Wednesday, September 18, 2013

Academically Adrift: Limited Learning on College Campuses, by Richard Arum

Dr. Arum is a professor of sociology and education at NYU.  Dr. Roksa is a professor of sociology at the University of Virginia.  Their book looks at the question, are undergraduates learning in college?   They specifically look at critical thinking, complex reasoning and writing - skills that are not subject matter specific but which map well to the stated goals of higher education.

Although they analyzed data about 2300 undergrads, only twenty four colleges were considered.  So once critique might be that the sample size of colleges was too small.   Also, they relied on the Collegiate Learning Assessment (CLA), a standardized test built to investigate these topics.   The CLA seems great to me, but I'm not an expert in the field, and presumably some academics challenge it.   But if we can put those issues aside, the findings are quite worrisome.
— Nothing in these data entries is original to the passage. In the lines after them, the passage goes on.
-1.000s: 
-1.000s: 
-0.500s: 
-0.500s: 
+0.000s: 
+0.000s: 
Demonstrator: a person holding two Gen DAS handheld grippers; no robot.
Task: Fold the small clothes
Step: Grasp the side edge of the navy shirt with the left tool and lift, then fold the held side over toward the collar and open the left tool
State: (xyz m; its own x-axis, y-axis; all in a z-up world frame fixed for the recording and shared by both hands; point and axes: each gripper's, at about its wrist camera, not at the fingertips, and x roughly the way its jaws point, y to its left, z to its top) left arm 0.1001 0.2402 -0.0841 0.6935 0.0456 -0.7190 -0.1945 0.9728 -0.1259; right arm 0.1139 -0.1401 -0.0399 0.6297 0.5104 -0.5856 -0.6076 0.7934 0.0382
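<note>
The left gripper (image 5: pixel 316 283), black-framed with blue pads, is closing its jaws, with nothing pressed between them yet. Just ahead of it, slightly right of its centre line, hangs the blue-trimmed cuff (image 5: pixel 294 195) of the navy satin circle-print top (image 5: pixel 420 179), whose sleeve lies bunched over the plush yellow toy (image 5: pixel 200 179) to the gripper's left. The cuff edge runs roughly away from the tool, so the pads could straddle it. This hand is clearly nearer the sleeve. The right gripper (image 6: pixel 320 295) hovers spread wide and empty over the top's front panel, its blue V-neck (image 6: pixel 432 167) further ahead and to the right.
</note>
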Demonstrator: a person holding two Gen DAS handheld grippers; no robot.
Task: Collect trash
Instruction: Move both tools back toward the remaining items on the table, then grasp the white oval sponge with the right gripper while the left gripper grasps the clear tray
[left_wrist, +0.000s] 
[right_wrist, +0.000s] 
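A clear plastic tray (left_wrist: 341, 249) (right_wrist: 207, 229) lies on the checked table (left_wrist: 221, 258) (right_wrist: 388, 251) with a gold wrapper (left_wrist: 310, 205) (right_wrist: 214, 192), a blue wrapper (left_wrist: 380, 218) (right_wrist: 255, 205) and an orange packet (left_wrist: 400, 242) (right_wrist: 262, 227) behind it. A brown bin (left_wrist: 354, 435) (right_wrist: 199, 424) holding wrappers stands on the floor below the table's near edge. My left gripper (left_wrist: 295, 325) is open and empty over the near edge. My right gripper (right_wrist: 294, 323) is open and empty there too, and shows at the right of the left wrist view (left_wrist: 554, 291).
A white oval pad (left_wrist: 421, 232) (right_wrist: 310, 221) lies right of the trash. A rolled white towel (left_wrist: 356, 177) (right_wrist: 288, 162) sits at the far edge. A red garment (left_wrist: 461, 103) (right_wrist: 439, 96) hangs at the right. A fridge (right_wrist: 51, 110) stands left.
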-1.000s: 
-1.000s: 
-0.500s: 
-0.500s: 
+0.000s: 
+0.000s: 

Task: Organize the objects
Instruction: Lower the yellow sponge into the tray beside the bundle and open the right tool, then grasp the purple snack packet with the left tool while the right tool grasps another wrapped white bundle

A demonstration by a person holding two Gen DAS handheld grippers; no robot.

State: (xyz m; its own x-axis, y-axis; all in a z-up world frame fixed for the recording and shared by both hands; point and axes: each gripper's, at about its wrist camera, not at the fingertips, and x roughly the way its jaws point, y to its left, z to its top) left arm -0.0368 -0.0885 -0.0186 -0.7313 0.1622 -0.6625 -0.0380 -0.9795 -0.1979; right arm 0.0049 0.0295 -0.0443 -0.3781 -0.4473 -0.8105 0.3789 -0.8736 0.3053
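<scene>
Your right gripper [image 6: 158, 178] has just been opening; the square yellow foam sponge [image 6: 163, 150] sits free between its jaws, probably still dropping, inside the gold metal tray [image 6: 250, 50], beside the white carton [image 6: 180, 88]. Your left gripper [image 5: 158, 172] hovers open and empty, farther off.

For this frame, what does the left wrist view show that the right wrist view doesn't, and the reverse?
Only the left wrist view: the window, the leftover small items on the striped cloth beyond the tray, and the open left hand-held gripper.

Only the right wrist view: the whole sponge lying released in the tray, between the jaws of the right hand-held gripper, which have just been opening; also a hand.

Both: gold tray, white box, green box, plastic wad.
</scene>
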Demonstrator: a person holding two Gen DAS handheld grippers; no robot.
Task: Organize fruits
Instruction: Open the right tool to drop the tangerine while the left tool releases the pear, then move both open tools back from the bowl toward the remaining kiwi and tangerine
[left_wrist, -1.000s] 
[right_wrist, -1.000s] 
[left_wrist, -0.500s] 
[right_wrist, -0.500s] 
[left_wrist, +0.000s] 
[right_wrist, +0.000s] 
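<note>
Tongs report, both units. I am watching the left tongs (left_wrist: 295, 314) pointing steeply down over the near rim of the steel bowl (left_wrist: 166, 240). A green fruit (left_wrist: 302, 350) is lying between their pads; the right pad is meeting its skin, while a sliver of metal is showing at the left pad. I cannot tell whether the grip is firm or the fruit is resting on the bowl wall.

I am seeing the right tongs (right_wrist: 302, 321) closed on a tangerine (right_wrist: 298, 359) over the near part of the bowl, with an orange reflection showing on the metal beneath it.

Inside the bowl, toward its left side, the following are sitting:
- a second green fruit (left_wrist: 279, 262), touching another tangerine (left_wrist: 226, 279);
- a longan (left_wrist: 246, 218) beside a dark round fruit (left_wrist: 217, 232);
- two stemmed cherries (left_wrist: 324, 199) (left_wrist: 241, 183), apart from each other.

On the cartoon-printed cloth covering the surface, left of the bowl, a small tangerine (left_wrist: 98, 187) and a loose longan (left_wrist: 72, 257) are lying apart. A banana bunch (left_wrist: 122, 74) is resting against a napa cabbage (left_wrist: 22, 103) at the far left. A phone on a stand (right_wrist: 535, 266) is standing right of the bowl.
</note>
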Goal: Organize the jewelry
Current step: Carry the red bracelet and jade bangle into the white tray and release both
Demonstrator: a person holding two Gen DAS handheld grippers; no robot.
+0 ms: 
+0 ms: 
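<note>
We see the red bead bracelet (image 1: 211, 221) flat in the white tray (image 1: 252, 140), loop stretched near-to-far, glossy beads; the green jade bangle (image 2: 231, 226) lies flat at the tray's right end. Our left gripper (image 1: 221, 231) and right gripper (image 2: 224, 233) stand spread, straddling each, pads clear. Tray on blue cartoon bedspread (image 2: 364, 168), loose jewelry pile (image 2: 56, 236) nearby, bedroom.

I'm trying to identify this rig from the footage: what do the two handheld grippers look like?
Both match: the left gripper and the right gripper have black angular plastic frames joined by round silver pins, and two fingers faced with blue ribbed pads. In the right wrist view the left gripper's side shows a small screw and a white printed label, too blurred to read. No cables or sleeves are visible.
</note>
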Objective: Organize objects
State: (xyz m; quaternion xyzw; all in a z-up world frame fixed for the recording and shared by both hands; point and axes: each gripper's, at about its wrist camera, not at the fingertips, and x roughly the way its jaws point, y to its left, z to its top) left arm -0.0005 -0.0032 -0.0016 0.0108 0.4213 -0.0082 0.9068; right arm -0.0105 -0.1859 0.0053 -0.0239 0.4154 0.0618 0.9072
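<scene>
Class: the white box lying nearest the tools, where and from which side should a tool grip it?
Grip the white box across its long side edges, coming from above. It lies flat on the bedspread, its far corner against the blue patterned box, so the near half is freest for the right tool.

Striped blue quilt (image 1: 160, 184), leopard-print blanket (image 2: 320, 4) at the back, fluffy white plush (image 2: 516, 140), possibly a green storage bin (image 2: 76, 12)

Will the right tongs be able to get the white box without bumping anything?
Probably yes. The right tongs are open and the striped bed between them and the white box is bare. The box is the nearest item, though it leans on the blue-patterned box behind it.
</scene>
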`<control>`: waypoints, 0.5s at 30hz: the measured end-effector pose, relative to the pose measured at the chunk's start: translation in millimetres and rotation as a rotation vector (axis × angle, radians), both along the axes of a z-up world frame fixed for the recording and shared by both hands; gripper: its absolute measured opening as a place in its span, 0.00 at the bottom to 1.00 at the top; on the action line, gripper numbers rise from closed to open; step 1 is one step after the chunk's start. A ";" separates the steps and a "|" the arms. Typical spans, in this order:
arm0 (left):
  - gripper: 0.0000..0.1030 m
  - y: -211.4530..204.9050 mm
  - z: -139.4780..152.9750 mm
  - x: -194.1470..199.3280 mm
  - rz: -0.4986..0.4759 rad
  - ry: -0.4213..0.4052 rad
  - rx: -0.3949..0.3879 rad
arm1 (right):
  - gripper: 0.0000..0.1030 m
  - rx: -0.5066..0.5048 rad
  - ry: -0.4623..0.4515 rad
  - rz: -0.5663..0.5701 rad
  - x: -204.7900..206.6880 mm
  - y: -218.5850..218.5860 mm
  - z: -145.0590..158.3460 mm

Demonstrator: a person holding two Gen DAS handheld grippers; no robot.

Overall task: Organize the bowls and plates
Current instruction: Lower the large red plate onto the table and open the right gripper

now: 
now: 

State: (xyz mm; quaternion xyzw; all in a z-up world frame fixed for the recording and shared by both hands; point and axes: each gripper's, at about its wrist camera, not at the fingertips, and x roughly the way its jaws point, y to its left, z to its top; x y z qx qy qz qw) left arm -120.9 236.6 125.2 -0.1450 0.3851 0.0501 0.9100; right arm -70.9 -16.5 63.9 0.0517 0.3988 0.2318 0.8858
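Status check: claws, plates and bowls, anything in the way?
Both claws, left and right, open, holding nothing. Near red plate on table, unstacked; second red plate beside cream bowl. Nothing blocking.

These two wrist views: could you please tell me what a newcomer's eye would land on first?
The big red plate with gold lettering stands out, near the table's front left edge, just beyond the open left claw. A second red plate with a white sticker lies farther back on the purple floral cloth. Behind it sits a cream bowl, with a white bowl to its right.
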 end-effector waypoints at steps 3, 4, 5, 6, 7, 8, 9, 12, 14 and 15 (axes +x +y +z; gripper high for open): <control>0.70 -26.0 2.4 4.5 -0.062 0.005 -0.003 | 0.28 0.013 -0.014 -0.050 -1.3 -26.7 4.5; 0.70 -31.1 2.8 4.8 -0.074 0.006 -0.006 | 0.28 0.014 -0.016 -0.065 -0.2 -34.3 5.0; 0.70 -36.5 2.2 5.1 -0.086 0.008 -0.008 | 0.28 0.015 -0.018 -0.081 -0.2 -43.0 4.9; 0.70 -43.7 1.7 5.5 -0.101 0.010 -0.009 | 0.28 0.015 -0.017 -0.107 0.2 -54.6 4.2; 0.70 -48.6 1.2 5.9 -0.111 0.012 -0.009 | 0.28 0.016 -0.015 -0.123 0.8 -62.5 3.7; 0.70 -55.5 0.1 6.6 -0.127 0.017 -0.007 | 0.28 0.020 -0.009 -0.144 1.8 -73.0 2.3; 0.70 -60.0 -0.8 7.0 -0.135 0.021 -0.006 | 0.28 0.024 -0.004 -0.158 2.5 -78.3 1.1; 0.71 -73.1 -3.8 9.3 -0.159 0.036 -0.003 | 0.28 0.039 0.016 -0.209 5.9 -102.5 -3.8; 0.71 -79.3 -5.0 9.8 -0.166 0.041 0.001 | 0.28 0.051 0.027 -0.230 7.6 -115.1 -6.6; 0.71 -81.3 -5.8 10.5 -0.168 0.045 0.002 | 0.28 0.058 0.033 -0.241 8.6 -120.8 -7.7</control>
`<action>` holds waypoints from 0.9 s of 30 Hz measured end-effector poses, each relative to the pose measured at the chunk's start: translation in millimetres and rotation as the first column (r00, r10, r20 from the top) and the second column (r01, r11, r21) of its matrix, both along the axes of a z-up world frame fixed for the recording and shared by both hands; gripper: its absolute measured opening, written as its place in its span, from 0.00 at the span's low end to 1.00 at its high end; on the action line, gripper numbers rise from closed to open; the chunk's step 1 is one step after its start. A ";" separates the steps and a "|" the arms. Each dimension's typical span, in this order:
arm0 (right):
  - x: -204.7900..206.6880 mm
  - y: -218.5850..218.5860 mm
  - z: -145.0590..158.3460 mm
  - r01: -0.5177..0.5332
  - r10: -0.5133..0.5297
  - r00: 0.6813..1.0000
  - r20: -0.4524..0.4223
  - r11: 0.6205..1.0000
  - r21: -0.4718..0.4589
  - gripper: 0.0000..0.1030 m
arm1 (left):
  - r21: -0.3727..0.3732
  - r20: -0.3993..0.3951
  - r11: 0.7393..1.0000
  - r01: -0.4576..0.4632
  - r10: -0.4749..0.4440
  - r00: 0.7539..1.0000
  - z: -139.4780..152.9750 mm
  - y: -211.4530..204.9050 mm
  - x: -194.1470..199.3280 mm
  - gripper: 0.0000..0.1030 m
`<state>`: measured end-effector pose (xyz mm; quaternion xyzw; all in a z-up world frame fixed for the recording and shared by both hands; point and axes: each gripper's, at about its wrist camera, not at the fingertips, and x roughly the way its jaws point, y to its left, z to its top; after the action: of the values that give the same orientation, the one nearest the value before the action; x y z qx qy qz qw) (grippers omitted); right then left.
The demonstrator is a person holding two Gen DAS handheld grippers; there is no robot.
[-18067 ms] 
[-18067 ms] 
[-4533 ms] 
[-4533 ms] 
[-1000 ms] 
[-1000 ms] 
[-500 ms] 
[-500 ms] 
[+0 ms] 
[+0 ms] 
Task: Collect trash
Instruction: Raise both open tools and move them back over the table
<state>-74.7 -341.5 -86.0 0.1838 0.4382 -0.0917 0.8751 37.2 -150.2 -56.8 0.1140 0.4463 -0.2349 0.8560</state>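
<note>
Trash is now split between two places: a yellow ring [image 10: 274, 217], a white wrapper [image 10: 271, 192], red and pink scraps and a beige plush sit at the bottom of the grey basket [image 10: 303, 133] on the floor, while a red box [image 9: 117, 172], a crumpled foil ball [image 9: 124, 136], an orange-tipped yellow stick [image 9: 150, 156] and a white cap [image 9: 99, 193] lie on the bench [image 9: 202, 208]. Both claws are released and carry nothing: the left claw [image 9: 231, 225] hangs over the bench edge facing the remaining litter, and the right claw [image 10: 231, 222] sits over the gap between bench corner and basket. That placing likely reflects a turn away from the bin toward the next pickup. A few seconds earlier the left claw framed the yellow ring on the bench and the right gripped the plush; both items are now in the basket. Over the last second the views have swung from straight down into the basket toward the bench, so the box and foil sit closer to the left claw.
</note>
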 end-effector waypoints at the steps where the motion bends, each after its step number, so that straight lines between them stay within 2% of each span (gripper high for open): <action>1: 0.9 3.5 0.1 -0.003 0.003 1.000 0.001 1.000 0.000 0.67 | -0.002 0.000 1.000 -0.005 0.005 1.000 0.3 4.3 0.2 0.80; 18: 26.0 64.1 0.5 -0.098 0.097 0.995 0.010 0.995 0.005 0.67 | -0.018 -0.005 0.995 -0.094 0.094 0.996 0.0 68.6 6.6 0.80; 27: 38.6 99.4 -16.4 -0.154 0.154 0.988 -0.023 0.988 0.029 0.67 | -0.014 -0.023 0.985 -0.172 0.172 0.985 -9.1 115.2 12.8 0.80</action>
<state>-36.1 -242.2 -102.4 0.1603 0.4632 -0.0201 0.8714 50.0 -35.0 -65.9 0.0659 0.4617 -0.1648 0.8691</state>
45% of students demonstrate no significant improvement in the CLA -measured skills in their first two years at college.   And the authors claim that this isn't even surprising to university administrators who know that their students spend far more time socializing than studying.

36% of students showed no improvement even over four years.  (They didn't include drop outs; that would have made the numbers worse.)   And for the 64% who did show improvement, it wasn't much to write home about:  moving from the 50th to the 68th percentile.

I'm sure that there are political factions who aren't even interested in academics per se who want to ignore and discredit these findings:  President Obama has spoken about increasing the number of college graduates dramatically.   If Arum and Roksa are right, then why bother putting more students into the system (and generating more debt for them and their families, and more cost to the taxpayers) without first addressing the shortcomings of this system?

What are those shortcomings?  Lack of academic rigor is the most important.  This manifests both as low levels of required work as well as very few hours spent studying.  Arum and Roksa say the average student spends 12-14 hours studying each week, yet managed to average a GPA of 3.2 - adding grade inflation to the list of problems.

So:  if not many students are learning, and they aren't learning much, then instead of more students choosing college (as opposed to, say, vocational training), then perhaps instead we need much more transparency about how individual colleges are performing against consistent metrics.  Such as the CLA, and graduation rate compared to freshmen enrollment.